**What is being asked:** The response should consist of the records that follow, printed exactly.

(Excerpts from a dataset)
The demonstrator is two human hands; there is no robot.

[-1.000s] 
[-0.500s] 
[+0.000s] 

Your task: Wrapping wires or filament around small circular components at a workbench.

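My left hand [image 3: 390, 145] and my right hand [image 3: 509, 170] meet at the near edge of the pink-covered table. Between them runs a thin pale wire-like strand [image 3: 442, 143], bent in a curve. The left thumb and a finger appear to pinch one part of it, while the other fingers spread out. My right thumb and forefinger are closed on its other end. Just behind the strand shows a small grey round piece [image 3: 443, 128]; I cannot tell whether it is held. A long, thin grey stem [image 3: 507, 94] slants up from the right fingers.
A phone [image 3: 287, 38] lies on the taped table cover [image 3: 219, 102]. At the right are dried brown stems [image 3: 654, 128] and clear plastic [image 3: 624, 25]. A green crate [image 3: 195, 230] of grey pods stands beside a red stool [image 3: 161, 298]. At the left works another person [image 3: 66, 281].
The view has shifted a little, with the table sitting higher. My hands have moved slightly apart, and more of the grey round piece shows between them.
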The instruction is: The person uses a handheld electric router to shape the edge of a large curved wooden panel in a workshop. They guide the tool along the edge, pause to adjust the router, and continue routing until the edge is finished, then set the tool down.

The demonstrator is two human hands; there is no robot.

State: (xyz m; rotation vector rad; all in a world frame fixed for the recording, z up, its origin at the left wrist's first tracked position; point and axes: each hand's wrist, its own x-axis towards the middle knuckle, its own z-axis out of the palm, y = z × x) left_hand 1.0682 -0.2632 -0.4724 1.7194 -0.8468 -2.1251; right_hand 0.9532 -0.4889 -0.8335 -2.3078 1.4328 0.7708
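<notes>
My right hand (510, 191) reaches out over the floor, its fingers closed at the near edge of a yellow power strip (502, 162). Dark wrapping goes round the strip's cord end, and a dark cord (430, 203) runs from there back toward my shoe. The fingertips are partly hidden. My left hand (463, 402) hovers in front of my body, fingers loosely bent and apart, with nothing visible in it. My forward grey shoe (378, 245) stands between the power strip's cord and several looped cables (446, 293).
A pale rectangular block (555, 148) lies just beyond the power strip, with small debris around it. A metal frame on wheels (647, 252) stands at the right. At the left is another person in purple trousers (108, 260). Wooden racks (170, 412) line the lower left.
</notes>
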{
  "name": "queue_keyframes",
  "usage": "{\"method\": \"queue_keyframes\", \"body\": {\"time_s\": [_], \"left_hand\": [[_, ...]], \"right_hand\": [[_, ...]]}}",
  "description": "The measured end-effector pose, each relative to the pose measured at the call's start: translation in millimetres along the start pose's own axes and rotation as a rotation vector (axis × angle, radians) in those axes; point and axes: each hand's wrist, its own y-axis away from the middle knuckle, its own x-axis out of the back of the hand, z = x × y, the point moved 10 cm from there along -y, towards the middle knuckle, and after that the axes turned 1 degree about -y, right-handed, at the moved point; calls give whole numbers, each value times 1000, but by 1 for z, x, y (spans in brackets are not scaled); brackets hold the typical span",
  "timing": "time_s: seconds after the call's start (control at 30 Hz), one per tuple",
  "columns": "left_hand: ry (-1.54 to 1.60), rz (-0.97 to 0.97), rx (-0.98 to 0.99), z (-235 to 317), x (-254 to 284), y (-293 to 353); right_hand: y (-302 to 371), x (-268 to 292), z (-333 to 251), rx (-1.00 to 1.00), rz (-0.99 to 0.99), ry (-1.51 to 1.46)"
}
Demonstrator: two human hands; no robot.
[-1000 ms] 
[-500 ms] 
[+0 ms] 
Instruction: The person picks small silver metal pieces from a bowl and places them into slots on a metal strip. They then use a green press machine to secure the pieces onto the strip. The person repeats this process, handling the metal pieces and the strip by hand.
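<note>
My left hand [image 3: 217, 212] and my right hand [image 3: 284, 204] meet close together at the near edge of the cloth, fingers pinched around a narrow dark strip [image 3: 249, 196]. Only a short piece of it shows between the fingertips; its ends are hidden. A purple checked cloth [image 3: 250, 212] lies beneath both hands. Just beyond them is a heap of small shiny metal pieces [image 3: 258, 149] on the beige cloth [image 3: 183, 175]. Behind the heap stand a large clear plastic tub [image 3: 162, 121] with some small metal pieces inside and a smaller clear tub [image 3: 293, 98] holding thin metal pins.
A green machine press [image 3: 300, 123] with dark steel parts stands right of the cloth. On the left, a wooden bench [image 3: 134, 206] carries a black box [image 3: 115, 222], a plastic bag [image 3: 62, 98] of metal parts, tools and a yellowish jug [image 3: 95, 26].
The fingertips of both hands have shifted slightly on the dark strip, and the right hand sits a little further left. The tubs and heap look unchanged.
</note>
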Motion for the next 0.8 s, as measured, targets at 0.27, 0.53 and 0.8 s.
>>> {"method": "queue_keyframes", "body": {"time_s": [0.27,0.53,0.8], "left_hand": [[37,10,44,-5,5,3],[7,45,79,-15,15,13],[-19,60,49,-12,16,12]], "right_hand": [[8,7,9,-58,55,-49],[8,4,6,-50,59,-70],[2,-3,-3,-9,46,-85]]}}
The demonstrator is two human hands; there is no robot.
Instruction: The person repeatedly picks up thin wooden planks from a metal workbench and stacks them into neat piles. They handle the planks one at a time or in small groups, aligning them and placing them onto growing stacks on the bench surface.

**Expected answer:**
The demonstrator is two human hands; there is no robot.

[-1.000s] 
[-0.500s] 
[+0.000s] 

Your task: Wrapping wires or filament around small circular components at a workbench.

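My left hand [image 3: 390, 145] and my right hand [image 3: 509, 170] meet at the near edge of the pink-covered table. Between them runs a thin pale wire-like strand [image 3: 442, 143], bent in a curve. The left thumb and a finger appear to pinch one part of it, while the other fingers spread out. My right thumb and forefinger are closed on its other end. Just behind the strand shows a small grey round piece [image 3: 443, 128]; I cannot tell whether it is held. A long, thin grey stem [image 3: 507, 94] slants up from the right fingers.
A phone [image 3: 287, 38] lies on the taped table cover [image 3: 219, 102]. At the right are dried brown stems [image 3: 654, 128] and clear plastic [image 3: 624, 25]. A green crate [image 3: 195, 230] of grey pods stands beside a red stool [image 3: 161, 298]. At the left works another person [image 3: 66, 281].
The view has shifted a little, with the table sitting higher. My hands have moved slightly apart, and more of the grey round piece shows between them.
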The instruction is: The person uses a handheld electric router to shape the edge of a large curved wooden panel in a workshop. They guide the tool along the edge, pause to adjust the router, and continue routing until the edge is finished, then set the tool down.

The demonstrator is two human hands; there is no robot.

State: (xyz m; rotation vector rad; all in a world frame fixed for the recording, z up, its origin at the left wrist's first tracked position; point and axes: each hand's wrist, its own x-axis towards the middle knuckle, its own z-axis out of the palm, y = z × x) left_hand 1.0682 -0.2632 -0.4724 1.7194 -0.8468 -2.1251; right_hand 0.9532 -0.4889 -0.8335 -2.3078 1.4328 0.7708
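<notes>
My right hand (510, 191) reaches out over the floor, its fingers closed at the near edge of a yellow power strip (502, 162). Dark wrapping goes round the strip's cord end, and a dark cord (430, 203) runs from there back toward my shoe. The fingertips are partly hidden. My left hand (463, 402) hovers in front of my body, fingers loosely bent and apart, with nothing visible in it. My forward grey shoe (378, 245) stands between the power strip's cord and several looped cables (446, 293).
A pale rectangular block (555, 148) lies just beyond the power strip, with small debris around it. A metal frame on wheels (647, 252) stands at the right. At the left is another person in purple trousers (108, 260). Wooden racks (170, 412) line the lower left.
</notes>
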{
  "name": "queue_keyframes",
  "usage": "{\"method\": \"queue_keyframes\", \"body\": {\"time_s\": [_], \"left_hand\": [[_, ...]], \"right_hand\": [[_, ...]]}}",
  "description": "The measured end-effector pose, each relative to the pose measured at the call's start: translation in millimetres along the start pose's own axes and rotation as a rotation vector (axis × angle, radians) in those axes; point and axes: each hand's wrist, its own y-axis away from the middle knuckle, its own x-axis out of the back of the hand, z = x × y, the point moved 10 cm from there along -y, towards the middle knuckle, and after that the axes turned 1 degree about -y, right-handed, at the moved point; calls give whole numbers, each value times 1000, but by 1 for z, x, y (spans in brackets are not scaled); brackets hold the typical span",
  "timing": "time_s: seconds after the call's start (control at 30 Hz), one per tuple",
  "columns": "left_hand: ry (-1.54 to 1.60), rz (-0.97 to 0.97), rx (-0.98 to 0.99), z (-235 to 317), x (-254 to 284), y (-293 to 353); right_hand: y (-302 to 371), x (-268 to 292), z (-333 to 251), rx (-1.00 to 1.00), rz (-0.99 to 0.99), ry (-1.51 to 1.46)"
}
Demonstrator: two human hands; no robot.
[-1000 ms] 
[-500 ms] 
[+0 ms] 
Instruction: The person picks small silver metal pieces from a bowl and places them into slots on a metal strip. They then use a green press machine to secure the pieces onto the strip. The person repeats this process, handling the metal pieces and the strip by hand.
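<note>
My left hand [image 3: 217, 212] and my right hand [image 3: 284, 204] meet close together at the near edge of the cloth, fingers pinched around a narrow dark strip [image 3: 249, 196]. Only a short piece of it shows between the fingertips; its ends are hidden. A purple checked cloth [image 3: 250, 212] lies beneath both hands. Just beyond them is a heap of small shiny metal pieces [image 3: 258, 149] on the beige cloth [image 3: 183, 175]. Behind the heap stand a large clear plastic tub [image 3: 162, 121] with some small metal pieces inside and a smaller clear tub [image 3: 293, 98] holding thin metal pins.
A green machine press [image 3: 300, 123] with dark steel parts stands right of the cloth. On the left, a wooden bench [image 3: 134, 206] carries a black box [image 3: 115, 222], a plastic bag [image 3: 62, 98] of metal parts, tools and a yellowish jug [image 3: 95, 26].
The fingertips of both hands have shifted slightly on the dark strip, and the right hand sits a little further left. The tubs and heap look unchanged.
</note>
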Motion for the next 0.8 s, as measured, targets at 0.27, 0.53 and 0.8 s.
>>> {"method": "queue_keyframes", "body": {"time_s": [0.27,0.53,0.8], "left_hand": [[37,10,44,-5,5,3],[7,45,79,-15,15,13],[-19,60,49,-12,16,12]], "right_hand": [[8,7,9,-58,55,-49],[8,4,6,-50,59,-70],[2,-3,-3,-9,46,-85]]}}
The demonstrator is two human hands; there is no robot.
Instruction: The person repeatedly picks up thin wooden planks from a metal workbench and stacks them into neat piles. They handle the planks one at a time or in small groups, aligning them and placing them onto growing stacks on the bench surface.

With the answer given, the exercise is closed.